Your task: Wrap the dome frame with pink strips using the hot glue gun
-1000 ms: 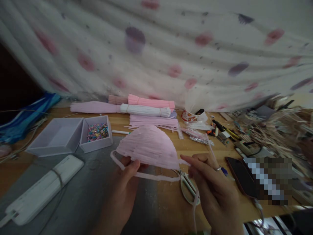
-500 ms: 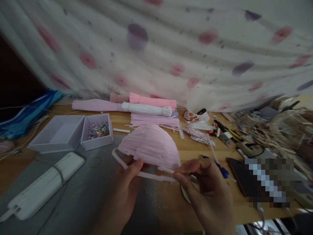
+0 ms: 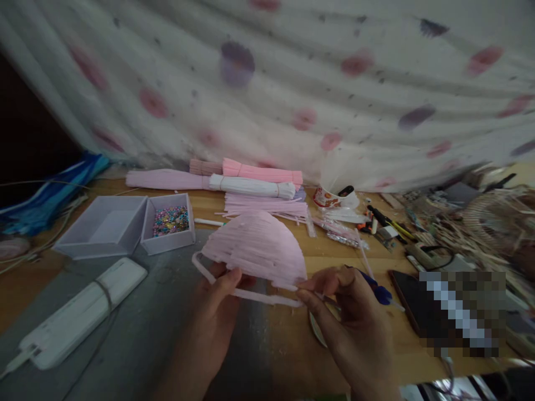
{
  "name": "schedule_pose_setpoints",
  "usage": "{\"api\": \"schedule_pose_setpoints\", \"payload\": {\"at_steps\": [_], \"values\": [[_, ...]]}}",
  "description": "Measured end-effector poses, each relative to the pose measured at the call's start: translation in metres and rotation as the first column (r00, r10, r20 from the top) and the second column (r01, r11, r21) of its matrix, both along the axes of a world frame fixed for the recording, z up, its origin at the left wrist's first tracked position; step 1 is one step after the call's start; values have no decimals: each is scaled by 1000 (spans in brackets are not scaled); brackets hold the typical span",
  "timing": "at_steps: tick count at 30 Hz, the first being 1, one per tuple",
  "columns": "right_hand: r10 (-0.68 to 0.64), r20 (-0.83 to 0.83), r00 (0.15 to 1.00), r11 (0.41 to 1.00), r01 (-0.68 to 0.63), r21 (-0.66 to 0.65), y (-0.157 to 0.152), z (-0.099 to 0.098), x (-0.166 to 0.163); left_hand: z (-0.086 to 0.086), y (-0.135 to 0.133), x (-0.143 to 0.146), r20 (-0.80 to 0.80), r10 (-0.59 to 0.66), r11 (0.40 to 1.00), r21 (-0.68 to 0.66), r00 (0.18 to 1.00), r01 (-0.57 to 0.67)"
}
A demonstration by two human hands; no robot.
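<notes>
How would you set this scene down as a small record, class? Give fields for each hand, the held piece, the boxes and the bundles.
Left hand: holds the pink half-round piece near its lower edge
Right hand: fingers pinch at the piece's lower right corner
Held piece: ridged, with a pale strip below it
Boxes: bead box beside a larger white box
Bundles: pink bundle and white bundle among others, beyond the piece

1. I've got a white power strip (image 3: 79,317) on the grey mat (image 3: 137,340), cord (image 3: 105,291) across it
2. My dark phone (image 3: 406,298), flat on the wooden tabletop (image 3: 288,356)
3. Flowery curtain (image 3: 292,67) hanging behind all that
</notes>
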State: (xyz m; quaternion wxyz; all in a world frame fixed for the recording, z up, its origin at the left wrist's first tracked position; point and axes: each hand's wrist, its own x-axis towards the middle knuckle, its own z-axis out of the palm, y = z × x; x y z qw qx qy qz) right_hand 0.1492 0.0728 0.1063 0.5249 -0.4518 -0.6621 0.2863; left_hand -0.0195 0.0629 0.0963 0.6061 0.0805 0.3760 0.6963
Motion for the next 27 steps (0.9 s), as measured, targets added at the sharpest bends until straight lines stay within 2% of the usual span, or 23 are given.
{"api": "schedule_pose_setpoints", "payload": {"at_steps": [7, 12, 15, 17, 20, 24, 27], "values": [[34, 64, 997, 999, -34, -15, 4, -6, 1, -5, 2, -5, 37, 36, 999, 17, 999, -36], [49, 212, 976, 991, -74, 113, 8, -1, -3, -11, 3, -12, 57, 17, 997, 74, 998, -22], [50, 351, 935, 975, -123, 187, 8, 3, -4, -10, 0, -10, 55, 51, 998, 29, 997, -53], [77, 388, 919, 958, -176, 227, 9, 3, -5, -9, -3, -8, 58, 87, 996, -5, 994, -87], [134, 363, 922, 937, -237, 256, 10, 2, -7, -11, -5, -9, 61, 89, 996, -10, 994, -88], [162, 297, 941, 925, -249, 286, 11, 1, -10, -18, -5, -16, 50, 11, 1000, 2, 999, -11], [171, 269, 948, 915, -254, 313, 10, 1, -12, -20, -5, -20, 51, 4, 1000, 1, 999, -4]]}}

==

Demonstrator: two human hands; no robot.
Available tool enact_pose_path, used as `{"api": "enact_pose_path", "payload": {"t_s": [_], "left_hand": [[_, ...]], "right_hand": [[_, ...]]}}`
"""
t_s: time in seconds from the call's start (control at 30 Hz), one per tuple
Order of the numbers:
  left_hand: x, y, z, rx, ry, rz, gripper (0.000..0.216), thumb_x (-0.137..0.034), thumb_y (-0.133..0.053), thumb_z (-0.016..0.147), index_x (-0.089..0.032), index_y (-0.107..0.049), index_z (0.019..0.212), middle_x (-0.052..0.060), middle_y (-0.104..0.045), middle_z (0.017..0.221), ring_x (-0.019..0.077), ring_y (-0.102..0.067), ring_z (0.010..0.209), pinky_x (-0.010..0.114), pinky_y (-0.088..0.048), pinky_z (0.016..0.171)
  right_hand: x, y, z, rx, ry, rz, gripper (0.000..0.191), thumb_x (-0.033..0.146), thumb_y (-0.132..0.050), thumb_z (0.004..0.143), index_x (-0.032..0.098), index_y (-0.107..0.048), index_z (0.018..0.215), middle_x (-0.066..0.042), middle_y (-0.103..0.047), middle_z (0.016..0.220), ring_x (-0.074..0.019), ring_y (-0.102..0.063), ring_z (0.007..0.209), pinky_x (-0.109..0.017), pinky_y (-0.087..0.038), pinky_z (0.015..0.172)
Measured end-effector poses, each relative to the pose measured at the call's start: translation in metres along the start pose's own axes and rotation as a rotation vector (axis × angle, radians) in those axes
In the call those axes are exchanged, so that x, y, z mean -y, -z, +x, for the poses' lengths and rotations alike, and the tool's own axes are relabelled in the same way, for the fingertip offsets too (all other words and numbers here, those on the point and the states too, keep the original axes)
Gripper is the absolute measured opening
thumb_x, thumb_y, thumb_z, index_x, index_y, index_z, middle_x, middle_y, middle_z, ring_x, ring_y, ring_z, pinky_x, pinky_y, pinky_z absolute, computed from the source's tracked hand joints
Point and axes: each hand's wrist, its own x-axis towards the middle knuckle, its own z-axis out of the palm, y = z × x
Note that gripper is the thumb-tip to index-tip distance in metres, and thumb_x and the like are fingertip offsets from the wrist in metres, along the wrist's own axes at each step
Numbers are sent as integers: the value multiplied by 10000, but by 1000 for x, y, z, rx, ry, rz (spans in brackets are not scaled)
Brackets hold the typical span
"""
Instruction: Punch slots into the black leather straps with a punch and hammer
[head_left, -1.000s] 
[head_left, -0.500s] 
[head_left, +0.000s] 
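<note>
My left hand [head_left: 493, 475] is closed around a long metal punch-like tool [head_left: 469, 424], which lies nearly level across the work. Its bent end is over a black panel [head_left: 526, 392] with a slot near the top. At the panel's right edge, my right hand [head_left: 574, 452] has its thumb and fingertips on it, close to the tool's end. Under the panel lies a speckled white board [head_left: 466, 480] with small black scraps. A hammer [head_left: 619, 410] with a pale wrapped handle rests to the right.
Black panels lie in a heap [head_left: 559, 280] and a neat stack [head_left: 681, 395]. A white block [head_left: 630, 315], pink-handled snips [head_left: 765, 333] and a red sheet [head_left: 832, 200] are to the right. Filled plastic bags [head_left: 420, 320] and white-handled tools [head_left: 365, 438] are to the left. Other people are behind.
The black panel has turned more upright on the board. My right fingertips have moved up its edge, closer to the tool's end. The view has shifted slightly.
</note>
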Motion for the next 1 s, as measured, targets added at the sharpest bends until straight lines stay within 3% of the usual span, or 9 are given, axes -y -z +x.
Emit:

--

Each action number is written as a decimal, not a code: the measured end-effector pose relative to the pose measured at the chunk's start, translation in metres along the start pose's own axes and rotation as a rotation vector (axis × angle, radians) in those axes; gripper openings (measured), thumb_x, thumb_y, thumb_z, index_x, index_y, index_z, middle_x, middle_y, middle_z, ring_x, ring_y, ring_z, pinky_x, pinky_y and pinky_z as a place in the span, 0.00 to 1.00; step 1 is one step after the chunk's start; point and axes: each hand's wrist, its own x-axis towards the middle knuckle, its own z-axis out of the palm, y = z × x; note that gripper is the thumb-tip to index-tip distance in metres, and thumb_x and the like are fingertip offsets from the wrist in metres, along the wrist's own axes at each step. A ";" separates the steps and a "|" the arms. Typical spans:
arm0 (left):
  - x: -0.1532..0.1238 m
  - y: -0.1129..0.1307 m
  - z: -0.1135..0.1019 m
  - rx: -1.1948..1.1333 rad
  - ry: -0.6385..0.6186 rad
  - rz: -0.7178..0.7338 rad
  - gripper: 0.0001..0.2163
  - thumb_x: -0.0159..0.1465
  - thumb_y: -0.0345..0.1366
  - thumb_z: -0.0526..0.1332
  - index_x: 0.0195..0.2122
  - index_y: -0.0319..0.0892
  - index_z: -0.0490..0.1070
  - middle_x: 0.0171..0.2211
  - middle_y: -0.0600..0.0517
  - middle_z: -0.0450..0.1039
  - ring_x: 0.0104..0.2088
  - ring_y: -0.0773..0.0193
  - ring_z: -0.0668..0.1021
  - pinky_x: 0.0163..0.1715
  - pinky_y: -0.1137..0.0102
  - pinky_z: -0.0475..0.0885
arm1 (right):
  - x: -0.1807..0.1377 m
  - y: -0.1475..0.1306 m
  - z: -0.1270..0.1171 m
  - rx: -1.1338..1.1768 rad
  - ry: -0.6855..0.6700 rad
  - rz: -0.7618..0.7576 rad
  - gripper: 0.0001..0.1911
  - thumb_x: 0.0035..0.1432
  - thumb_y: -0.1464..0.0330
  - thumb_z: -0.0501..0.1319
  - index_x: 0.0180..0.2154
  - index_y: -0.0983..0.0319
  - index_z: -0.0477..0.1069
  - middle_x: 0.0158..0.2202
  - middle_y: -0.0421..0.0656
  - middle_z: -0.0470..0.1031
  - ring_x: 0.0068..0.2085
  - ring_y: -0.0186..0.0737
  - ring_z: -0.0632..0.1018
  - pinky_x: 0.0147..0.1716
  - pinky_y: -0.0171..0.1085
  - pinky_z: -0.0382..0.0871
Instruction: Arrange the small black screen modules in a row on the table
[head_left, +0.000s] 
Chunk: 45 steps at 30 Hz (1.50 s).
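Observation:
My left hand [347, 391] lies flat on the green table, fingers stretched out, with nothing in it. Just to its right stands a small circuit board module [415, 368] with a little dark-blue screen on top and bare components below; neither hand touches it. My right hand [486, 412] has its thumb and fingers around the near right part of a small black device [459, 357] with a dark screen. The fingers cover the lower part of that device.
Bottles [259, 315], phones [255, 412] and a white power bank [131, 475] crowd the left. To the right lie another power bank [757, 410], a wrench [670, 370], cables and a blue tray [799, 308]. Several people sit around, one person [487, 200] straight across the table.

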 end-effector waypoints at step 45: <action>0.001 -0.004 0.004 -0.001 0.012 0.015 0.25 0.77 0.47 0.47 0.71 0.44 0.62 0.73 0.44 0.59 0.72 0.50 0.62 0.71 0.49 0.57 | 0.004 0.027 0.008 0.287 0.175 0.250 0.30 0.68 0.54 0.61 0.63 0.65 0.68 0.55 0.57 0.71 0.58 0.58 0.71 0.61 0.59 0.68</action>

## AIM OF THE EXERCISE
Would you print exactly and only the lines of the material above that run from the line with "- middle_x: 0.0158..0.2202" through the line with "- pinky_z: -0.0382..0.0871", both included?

## TASK RESULT
  - middle_x: 0.0158..0.2202
  - middle_y: -0.0421..0.0656
  - middle_z: -0.0470..0.1031
  - ring_x: 0.0068..0.2085
  - ring_y: -0.0186..0.0737
  - ring_z: -0.0632..0.1018
  - pinky_x: 0.0147..0.1716
  - pinky_y: -0.0171..0.1085
  - pinky_z: -0.0382..0.0871

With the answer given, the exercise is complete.